Figure 9. The effect of mating type switching on population fitness.

Results of survival competition experiments for S. cerevisiae chromosome IX versus randomly generated chromosome architectures (n = 10 (top row) or 100 (bottom row) experiments per grid point), in the presence (10%) and absence of mating type switching. Different breeding conditions and mutation rates (between 10⁻³ and R_max) were considered. The matrixes in the top row show the outcome of a high-resolution analysis of the high-R regime, for which the most pronounced differences were observed. The level of dominance is color-encoded (bright red: chromosome IX wins in all experiments, bright blue: random architecture wins in all experiments). The population size cap was set to 2,000 individuals. For simulation details and statistical information see Text S1, section “S. digitalis Simulation Settings.”

Figure 10. Natural crossing over rates for yeast chromosomes are optimal.

(A) as a function of the number of crossovers per meiosis (logarithmic scale) for populations of random chromosomes with 750 genes (20% EGs). Bars indicate the SD of R _max for the entire inbreeding/outbreeding domain. Inset: Number of crossovers per meiosis required to reach 95% and 99.5% respectively of the maximum mutational robustness R _max, for chromosomes of different lengths (250, 500, 750, 1,000, and 1,500 genes) and random configurations. (B) Results of survival competition experiments between two chromosome IX populations subjected to different crossing over rates (n = 5 experiments per grid point), for mutation rates R up to R_max and for the entire inbreeding/outbreeding domain. The color-code indicates the winning chromosome architecture. (C) Results of survival competition experiments between yeast chromosome IX and random chromosomes at different crossing over rates (n = 10 experiments per grid point). Same experimental conditions as in (B). Supplementary Figure 8 in Text S1 shows plots for average fitness advantages of the results in (B) and (C). “minimum” = one crossover per chromosome and meiosis; “maximum” = all 58 hotspots are active in each meiosis. For simulation details and statistical information see Text S1, section “S. digitalis Simulation Settings.”

Figure 11. Mutation accumulation and genetic analysis of lethality and mating.

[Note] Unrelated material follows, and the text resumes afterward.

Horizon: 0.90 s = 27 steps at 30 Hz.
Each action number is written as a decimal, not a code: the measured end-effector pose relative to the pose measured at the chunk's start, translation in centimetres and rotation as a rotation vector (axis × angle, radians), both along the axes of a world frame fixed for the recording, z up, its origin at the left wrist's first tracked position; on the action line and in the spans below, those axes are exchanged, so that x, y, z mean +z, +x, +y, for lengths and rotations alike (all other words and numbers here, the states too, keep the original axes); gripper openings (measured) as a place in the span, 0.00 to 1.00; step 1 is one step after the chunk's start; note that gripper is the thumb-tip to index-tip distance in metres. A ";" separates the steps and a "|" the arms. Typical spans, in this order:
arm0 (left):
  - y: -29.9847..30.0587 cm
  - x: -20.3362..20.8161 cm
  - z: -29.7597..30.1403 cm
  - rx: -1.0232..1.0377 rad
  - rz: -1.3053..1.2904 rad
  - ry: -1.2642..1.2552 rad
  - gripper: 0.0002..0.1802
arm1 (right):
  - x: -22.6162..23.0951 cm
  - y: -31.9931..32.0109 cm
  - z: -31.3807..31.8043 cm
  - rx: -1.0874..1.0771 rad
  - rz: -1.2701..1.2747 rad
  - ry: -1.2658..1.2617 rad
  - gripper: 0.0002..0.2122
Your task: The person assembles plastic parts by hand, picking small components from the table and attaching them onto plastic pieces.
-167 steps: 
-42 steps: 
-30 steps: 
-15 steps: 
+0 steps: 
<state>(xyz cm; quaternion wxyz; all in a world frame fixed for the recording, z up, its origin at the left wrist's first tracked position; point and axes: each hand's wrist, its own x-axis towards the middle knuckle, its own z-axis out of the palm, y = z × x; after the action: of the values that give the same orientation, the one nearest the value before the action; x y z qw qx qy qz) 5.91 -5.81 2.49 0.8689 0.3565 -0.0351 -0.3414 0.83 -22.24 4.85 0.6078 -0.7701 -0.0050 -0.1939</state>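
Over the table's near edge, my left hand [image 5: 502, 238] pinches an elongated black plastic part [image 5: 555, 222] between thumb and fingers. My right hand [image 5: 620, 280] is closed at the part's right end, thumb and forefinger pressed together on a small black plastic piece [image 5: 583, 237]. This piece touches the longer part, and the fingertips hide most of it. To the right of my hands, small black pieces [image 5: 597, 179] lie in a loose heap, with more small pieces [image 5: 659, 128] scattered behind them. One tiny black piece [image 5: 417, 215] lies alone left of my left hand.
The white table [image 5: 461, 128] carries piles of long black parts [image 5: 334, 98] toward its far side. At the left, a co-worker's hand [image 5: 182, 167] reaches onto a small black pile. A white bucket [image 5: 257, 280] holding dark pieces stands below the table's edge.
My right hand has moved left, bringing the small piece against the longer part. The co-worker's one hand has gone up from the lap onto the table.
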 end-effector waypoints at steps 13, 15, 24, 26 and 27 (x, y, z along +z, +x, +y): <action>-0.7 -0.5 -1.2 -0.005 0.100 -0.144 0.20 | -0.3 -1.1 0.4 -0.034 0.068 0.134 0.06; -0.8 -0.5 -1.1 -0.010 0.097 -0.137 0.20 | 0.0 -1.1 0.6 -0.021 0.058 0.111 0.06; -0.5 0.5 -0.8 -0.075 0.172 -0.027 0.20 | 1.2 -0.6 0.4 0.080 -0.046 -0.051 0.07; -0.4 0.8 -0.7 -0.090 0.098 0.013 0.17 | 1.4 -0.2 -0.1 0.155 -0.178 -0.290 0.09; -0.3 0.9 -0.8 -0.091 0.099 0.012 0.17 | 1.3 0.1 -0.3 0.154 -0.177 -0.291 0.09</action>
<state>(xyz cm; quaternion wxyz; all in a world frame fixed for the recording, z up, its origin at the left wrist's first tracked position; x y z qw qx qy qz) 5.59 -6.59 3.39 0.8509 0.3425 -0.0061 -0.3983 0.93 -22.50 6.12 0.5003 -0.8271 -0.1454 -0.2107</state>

(A) Outline of the mutation accumulation experiment. Diploid GalS-MSH2/GalS-MSH2 cells were grown in the presence of glucose to repress MSH2 expression (MSH2 ^off) for three growth periods of 24 hours (1/1000 dilution between the cultures). After each growth period, an aliquot was removed and the GalS promoter was induced by spreading the cells on galactose-containing plates for 24 hours in order to prevent a further accumulation of mutations. Upon sporulation, the products of meiosis were analyzed for viability using tetrad analysis (results are given in the main text) and sorting of single spores or dyads by FACS. The ability of mating was analyzed by testing the mating types of sorted dyads in order to determine whether the formed colonies were haploid (one spore unviable, no mating) or diploid (mating). (B) Msh2 levels in GalS-MSH2 and control cells were grown first on galactose (1), then on glucose for 24 hours (2) and finally on galactose again for 6 hours (3); detection via Western blotting and antibodies specific to Msh2 (Santa Cruz, Msh2 (yC-15): sc-26230). (C) Viability of spores and dyads. For each time point 1,536 spores and 384 dyads were FACS-sorted in array patterns onto YP-Gal plates (140 mm diameter). Spore viability was determined by counting the number of formed colonies. Mating efficiency of spores in dyads was determined by counting the fraction of the colonies that consisted of diploid cells. In wild type cells and at 0 h in the GalS-MSH2 strain, this fraction was 53%. The probability of having two viable spores of opposite mating type in a dyad was calculated from the time-dependent spore viability and from the fraction of diploid formation at 0 h. These data allowed us to calculate the probability of diploid formation (mating), if unviable spores were unable to mate (dashed line).